Inconvenients
Article
Je parle des inconvénients de la sérodifférence avec prudence, parce que je ne peux pas les séparer de ma manière d’entrer en relation. Je suis lent au début, parfois réservé au point de sembler en retrait, mais ce n’est pas du désintérêt. J’ai besoin de temps pour sentir si la place que l’autre me laisse est réelle, stable, et capable d’accueillir ce que je suis sans me réduire à un statut. Dans ma vie à Rouen, entre mon travail de comptable, mes séries et mes marches, j’ai appris que je fonctionne mieux quand personne ne me presse. La sérodifférence, pour moi, devient plus difficile quand elle est traitée comme un sujet à régler vite. Elle demande autre chose : une présence patiente, une écoute adulte, et le courage de rester devant l’inconfort sans le transformer en distance.

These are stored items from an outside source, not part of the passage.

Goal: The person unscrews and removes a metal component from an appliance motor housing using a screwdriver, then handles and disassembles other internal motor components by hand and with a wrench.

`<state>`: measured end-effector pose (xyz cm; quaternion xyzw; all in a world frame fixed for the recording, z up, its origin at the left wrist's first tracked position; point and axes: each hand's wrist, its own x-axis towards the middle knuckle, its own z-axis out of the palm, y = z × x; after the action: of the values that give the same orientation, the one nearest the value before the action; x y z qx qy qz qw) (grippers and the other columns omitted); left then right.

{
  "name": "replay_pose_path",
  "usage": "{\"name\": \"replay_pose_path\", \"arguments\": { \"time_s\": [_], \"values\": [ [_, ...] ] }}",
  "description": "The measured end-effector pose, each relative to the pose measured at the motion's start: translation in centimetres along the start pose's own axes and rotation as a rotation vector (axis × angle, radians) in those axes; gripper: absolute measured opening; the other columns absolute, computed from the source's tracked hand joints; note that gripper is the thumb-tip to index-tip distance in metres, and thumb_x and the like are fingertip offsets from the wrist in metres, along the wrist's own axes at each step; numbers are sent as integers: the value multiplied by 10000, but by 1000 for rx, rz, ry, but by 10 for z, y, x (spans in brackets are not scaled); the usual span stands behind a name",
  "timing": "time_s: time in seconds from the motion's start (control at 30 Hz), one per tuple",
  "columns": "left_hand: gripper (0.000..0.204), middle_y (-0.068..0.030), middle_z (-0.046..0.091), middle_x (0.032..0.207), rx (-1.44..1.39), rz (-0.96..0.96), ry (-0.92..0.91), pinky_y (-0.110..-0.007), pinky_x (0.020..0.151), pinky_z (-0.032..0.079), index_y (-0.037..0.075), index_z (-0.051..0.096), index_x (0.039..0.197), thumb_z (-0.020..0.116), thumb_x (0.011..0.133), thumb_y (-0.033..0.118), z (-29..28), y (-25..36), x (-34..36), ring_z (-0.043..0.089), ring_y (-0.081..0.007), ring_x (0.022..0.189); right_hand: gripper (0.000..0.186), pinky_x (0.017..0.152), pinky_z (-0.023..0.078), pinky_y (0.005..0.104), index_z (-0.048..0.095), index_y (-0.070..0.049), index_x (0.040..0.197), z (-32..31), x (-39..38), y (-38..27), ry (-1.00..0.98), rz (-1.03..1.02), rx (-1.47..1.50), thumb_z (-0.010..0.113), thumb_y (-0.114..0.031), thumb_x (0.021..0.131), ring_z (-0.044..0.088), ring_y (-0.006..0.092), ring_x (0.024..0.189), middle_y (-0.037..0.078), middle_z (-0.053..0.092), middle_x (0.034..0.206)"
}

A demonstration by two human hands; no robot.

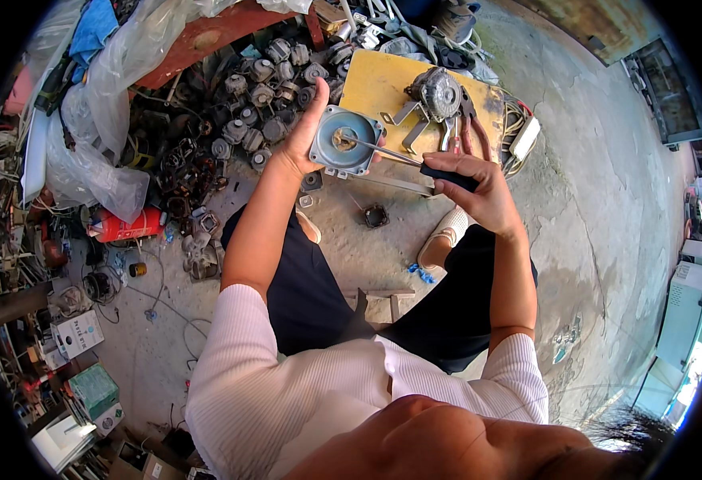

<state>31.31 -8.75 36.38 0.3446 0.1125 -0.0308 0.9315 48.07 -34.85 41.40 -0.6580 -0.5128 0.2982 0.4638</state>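
My left hand [307, 132] grips a square grey metal motor end cover [349, 126], its hollow round inside turned up. Brownish grease sits in the cover's centre. In my right hand [477, 186] is a screwdriver with a black handle [449, 174], and the tip of its thin metal shaft [387, 150] reaches the greasy centre. Just beyond, a small motor [436, 94] with bent metal brackets [407, 120] rests on a yellow board [371, 76]. Pliers with reddish handles [472, 132] lie beside it.
Many small motors [263, 96] are heaped on the floor at the far left. A red cylinder [127, 225] and clear plastic sheeting [111, 152] are further left. Near my feet lies a small square motor part [376, 215]. A coil of cable [519, 120] sits by the board's right edge.
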Motion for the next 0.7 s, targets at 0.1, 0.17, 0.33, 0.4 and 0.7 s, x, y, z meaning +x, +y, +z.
{"name": "replay_pose_path", "arguments": {
  "time_s": [0.1, 0.17, 0.33, 0.4, 0.7],
  "values": [
    [1045, -241, 686, 1078, 36, 6, 14, -456, 755, 616, -18, 496, 1351, 330, 822, 868, 3, -2, 1, 723, -352, 880, 340, 1068, 417, 324, 718, -33, 1152, -2, 0, -4, -21, -49, -100, 713, 23, 816, 661, 198, 1119, 86, 724, 1160],
    [1027, -231, 692, 1054, 54, 19, 58, -443, 750, 616, -10, 501, 1345, 323, 831, 862, 6, -1, 3, 725, -341, 869, 339, 1070, 419, 332, 728, -55, 1137, -3, 0, -8, -15, -87, -181, 716, 22, 807, 669, 210, 1108, 71, 727, 1150],
    [1001, -202, 701, 1023, 122, 60, 140, -407, 746, 614, -2, 529, 1310, 311, 841, 856, 10, 0, 6, 729, -302, 865, 308, 1081, 415, 365, 748, -107, 1085, -4, -3, -15, 113, -228, -382, 711, 15, 805, 681, 225, 1058, 32, 730, 1128],
    [996, -194, 703, 1024, 131, 55, 137, -394, 746, 614, -2, 542, 1291, 309, 842, 856, 8, 1, 5, 731, -288, 868, 287, 1094, 400, 385, 749, -117, 1065, -1, -3, -18, 144, -257, -431, 712, 5, 807, 687, 223, 1031, 15, 733, 1111],
    [995, -165, 710, 993, 222, 142, 196, -358, 762, 603, -14, 590, 1217, 299, 843, 861, 10, -1, 9, 729, -251, 846, 260, 995, 477, 361, 753, -153, 1040, 11, -5, -22, 243, -322, -613, 711, -28, 815, 703, 207, 887, -23, 735, 1084]
  ]
}}
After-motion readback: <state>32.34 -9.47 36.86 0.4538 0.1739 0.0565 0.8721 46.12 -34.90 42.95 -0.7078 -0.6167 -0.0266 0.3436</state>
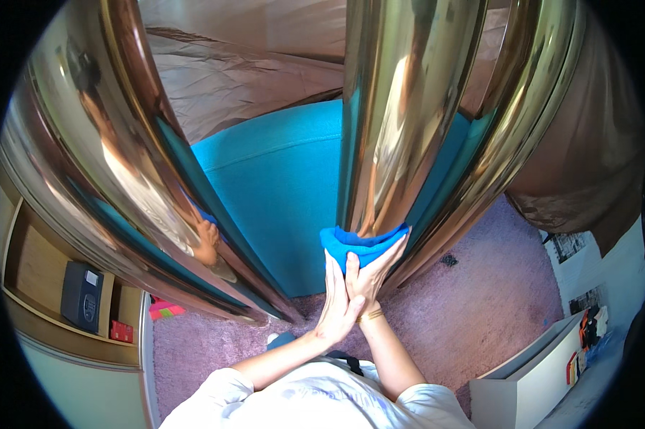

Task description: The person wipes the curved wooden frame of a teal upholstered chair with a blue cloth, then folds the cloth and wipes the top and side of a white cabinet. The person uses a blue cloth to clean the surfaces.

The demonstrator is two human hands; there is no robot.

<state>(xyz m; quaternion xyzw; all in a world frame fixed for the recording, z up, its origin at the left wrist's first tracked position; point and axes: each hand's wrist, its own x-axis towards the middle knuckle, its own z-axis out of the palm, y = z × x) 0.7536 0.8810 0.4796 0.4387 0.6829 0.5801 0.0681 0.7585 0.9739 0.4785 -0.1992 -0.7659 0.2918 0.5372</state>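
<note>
Left hand (334,307) and right hand (368,279) cup fingers round a folded blue cloth (365,247) against a glossy gold metal column (401,114), completed extent indeterminable.

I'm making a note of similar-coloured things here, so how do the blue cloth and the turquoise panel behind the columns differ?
Colour: the blue cloth is a deeper blue; the turquoise panel leans greener.
Shape: the cloth is bunched and folded, while the panel is broad and smooth with a curved top edge.
Contact: the left hand and right hand press the cloth to a shiny column; neither touches the panel.
They share a matte look.
</note>
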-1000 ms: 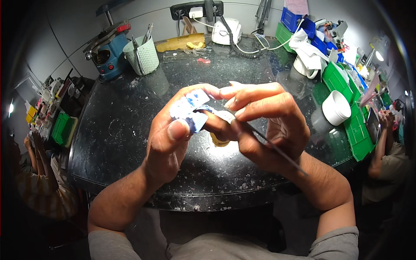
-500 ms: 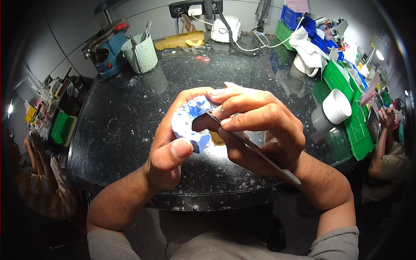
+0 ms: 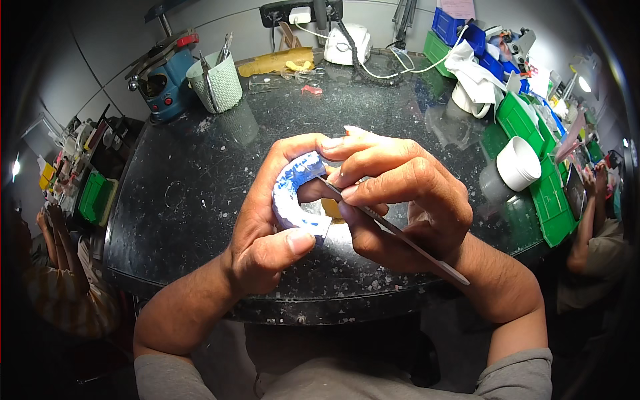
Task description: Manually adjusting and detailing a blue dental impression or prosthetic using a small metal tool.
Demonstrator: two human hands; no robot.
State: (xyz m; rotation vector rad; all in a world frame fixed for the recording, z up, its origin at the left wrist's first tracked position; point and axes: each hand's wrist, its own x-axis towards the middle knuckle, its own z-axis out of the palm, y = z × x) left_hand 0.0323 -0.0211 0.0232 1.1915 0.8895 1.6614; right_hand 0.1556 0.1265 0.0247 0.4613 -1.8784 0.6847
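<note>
A blue-and-white dental arch model [image 3: 289,193] is held up above the black desk [image 3: 200,207], its horseshoe opening toward the right. The left hand [image 3: 257,217] curls around its outer side, pinching it with the thumb at the lower end and the index finger bent around the upper end. The right hand [image 3: 410,200] pinches a slim metal hand tool [image 3: 417,247] between thumb and fingers; its tip points at the model's inner edge near the upper end, though whether they touch is unclear. The tool's shank slants down past the right wrist.

Between the hands, a yellowish object [image 3: 331,211] sits in the lamplight, partly covered by fingers, so its shape cannot be made out.

At the desk's far edge are a red scrap [image 3: 311,90], a yellow sheet [image 3: 263,65] and a white box-shaped device [image 3: 348,47] with cords. Far left, a pale green woven cup [image 3: 228,90] of tools stands beside a blue machine [image 3: 179,81]. The right side is crowded: a white jar [image 3: 518,165] against green trays [image 3: 552,207], a white mug [image 3: 465,101] topped with crumpled white paper [image 3: 470,65], and blue bins [image 3: 447,30] behind. Co-workers' arms [image 3: 588,223] show at both rims.
</note>
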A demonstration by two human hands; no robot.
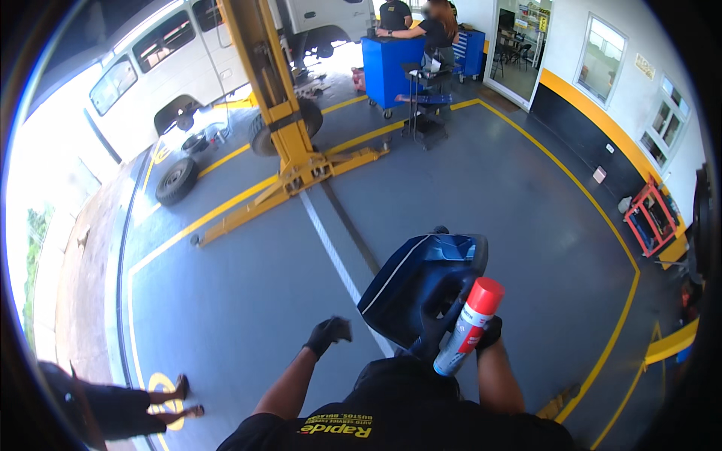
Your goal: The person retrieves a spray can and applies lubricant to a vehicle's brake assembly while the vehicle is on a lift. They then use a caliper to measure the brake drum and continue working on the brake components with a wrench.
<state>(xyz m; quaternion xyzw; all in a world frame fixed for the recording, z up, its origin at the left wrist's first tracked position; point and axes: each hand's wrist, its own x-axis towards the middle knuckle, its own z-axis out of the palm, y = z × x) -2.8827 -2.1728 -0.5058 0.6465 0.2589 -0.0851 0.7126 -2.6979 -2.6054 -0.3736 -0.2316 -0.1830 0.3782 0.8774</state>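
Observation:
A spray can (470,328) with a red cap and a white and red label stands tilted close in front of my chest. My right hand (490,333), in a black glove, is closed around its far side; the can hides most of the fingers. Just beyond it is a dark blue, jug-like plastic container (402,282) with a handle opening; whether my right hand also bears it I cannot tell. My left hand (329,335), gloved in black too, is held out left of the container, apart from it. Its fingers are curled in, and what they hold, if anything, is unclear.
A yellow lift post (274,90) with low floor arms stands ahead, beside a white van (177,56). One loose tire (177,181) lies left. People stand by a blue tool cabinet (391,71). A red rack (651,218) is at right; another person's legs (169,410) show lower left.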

Ce qui me pèse le plus, ce n’est pas seulement la question médicale. C’est la fatigue de devoir rassurer avant même d’avoir pu exister pleinement comme personne. J’ai parfois l’impression qu’il faut prouver très tôt que je suis fiable, calme, prudent, alors que j’aimerais simplement être rencontré avec la même attention qu’un homme simple, timide, un peu grave, qui avance à son rythme. Quand je parle de mes fragilités, je ne cherche pas à obtenir de la compréhension automatique. Je cherche une relation où l’on peut nommer les choses sans les grossir, sans les fuir non plus. Dans cette rubrique SeroDiff, je reconnais justement cette tension-là : dire l’inconvénient sans dramatiser, mais sans l’effacer. Parce que l’inconvénient existe, et qu’il a un poids concret sur la confiance, sur l’élan, sur la manière de se rendre disponible à l’autre. En même temps, je refuse de laisser cette difficulté décider de tout. Je sais que je suis loyal, que je tiens dans la durée quand je me sens respecté, et que ma pudeur n’est pas une fermeture. Mon orientation, mon coming out partiel, ma manière discrète d’habiter mes émotions, tout cela fait partie d’un ensemble plus large que la sérodifférence. Je veux sortir de l’isolement sans me trahir, et je veux croire qu’une relation peut supporter la lenteur, les questions, parfois le silence utile. Les inconvénients sont réels, je ne les nie pas. Mais je veux les regarder comme une donnée de la rencontre, pas comme une condamnation. Si je peux avancer, c’est avec cette idée simple : je ne demande pas qu’on fasse disparaître la complexité, je demande qu’on me laisse la traverser à deux, avec sérieux, douceur et honnêteté.
Informations
Où : Rouen
Réponses publiques
Reponse
Je me reconnais dans cette manière de poser les choses sans les emballer : pour moi aussi, le plus lourd n’est pas la différence elle-même, c’est l’obligation de rassurer trop tôt. J’ai besoin d’une parole nette, d’un cadre simple, et d’un peu de courage en face ; sinon je me tiens à distance, non par jeu, mais parce que je préfère une vérité imparfaite à une ambiguïté entretenue.